In gas-heavy shale wells, electric submersible pumps don’t just wear out — they get overwhelmed. Gas locks the impellers, temperatures climb, and the pump shuts down. Then comes the intervention, the repair, the restart, and before long, the same failure again.
For one Bakken operator, that cycle had become the cost of doing business. Despite running the best available separation technology, gas interference kept pulling the well offline and driving up lifting costs. Dedicated engineers worked the problem remotely and on location — and improved run time, but couldn’t break the pattern.
What it would finally take was a design that hadn’t existed before.
The gas problem that kept shutting wells down
Gas-locking occurs when free gas accumulates inside an ESP’s impeller stages, displacing the liquid the pump needs to generate lift. Without sufficient fluid, the impellers spin against vapor, friction heat builds rapidly, and the motor eventually trips offline. In high gas-to-oil ratio environments like the Bakken, this isn’t an occasional nuisance — it’s a recurring operational hazard.
The Bakken operator here faced a particularly stubborn version of the problem. High gas rates, elevated downhole temperatures, and a high GOR combined to shorten pump run life well below acceptable thresholds. Each failure triggered a costly intervention cycle: pull the equipment, repair or replace it, redeploy, and wait for the next shutdown.
The operator hadn’t ignored the problem. It had deployed high-flow upper and lower tandem vortex gas separators — at the time, the best available technology on the market. Halliburton Summit ESP technicians and optimization engineers worked both on-site and remotely to troubleshoot the system, and they did improve run time. But the underlying failure pattern held. Uptime stayed low, lifting costs stayed high, and skilled personnel remained tied to a single well that kept demanding attention.
A new design enters the field after decades of stagnation
The Hydro-Helical gas separator is, by Halliburton’s own description, the first new downhole dynamic gas separator design in decades. That framing matters. The vortex separator had been the industry standard for years, and the engineering community had largely worked within its constraints rather than around them.

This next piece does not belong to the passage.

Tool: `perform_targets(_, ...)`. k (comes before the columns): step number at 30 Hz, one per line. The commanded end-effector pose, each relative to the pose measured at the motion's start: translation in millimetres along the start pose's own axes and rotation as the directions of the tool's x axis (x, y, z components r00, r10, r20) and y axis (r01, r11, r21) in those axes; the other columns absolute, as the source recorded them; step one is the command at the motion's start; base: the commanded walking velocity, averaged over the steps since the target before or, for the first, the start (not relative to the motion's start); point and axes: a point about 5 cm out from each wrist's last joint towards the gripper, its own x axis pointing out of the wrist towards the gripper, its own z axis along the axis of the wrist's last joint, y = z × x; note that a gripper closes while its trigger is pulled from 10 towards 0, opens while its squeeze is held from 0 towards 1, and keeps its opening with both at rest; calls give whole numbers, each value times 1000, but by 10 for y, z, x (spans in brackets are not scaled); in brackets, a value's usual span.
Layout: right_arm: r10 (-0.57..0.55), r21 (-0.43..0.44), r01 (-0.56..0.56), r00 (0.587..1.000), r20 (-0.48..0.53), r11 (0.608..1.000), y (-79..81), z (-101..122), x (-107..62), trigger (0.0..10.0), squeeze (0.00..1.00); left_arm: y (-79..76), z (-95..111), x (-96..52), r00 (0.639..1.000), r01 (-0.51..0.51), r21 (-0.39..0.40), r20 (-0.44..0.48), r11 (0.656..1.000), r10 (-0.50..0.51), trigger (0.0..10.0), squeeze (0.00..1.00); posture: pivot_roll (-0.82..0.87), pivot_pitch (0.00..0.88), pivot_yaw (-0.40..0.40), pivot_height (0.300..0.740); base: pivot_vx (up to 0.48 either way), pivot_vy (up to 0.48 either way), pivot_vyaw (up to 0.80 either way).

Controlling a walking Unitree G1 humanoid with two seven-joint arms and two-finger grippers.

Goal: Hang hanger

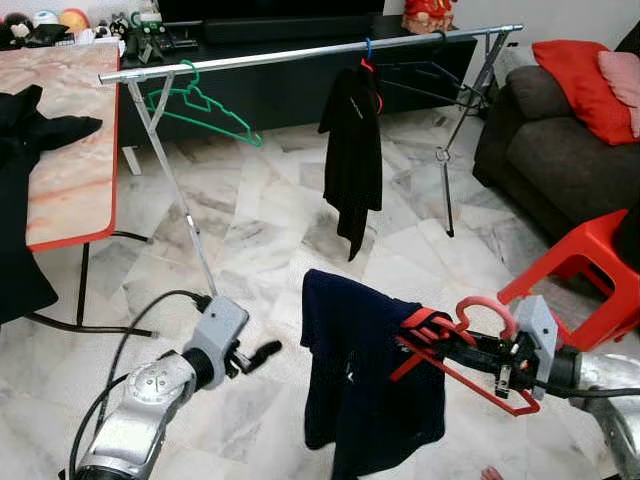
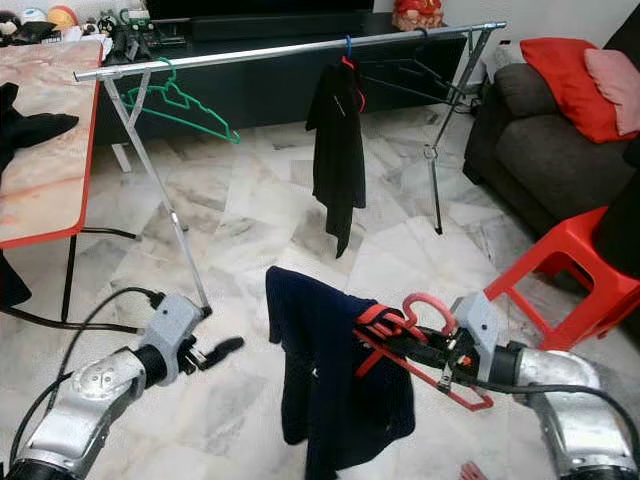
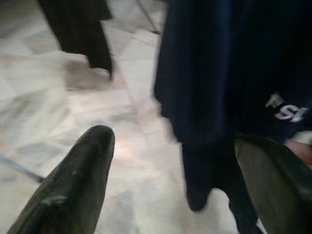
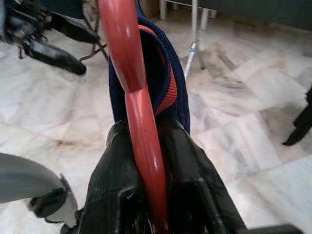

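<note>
Red hanger with a dark blue shirt on it is held low, in front of the clothes rail, well away from it. The right end effector is squeezed tight on the red hanger, with one black finger on each side of it. The left end effector holds nothing. Its two fingers are spread wide apart, near the blue shirt but not touching it.

The bottom of the blue shirt is cut off. The left wrist view is blurry.

Three hangers can be counted on the rail: one green hanger that is bare, one with a black garment, and one dark hanger. A counter stands left of the rail, and a red stool to its right.
</note>
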Motion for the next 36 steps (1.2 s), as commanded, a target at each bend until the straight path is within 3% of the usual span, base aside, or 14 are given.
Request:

The new design takes a different approach. It delivers high separation efficiency at elevated flow rates and incorporates an anti-gas-locking mechanism — a direct response to the failure mode that had plagued the Bakken well. Compared to the industry standard, it offers roughly twice the fluid volume capacity and approximately 40% greater gas-handling capability.
The path to a field trial was methodical. Summit ESP technicians and optimization engineers worked closely with the operator before any hardware decision was made. The trial was ultimately agreed upon following a downsizing pull — a change in pump-stage geometry that would ordinarily be expected to worsen gas interference, not improve it. That expectation set the stage for what the data would soon show.
What the data showed once the pump was running
The results came in across several measurable dimensions, each pointing the same direction. Oil production increased by 20%, and overall flow rate improved as well — notable given that the smaller pump-stage geometry from the downsizing pull had been expected to create more gas interference, not less.
Motor current fluctuations, a reliable indicator of pump instability caused by gas slugging, were cut in half compared to the previous run under the same operating mode. The pump was running measurably smoother.
The thermal data offered the clearest signal. Motor cooling efficiency in an ESP system depends heavily on how well the separator keeps gas out of the fluid stream. With the original vortex separator, the difference between motor temperature and fluid temperature was 59°F (32.7°C) — a wide gap indicating poor heat transfer. With the Hydro-Helical separator, that difference collapsed to just 17°F (9.5°C). The motor was staying far cooler because the separator was doing its job. The unit also drew down the reservoir further and faster than in the previous run, despite the lower average motor frequency.
100% uptime and what it means for the economics of oil production
Since the field trial began, the operator has maintained 100% uptime across 62 days — a direct contrast to the failure cycle that had defined the well’s recent history. No interventions, no unplanned shutdowns, no repair-and-restart loop.
The economic implications extend beyond a single well. Longer equipment run life directly reduces lifting costs, one of the most controllable variables in unconventional production economics. When a well operates for months without requiring close technical supervision, the engineers and technicians who would otherwise be managing that asset can be redirected to higher-priority work elsewhere. That reallocation of human capital is easy to understate.
In tight-margin shale operations, manpower is a constrained resource. A well that runs reliably doesn’t just reduce equipment costs — it frees the people who would have been watching it.
The trial has already moved beyond the proof-of-concept stage. Halliburton reports that the results prompted installations of the Hydro-Helical separator on similarly challenging applications, suggesting the technology is entering broader field deployment. For operators managing high-GOR wells across the Bakken and comparable formations, the question going forward may not be whether to adopt the new design — but how quickly the industry can scale it.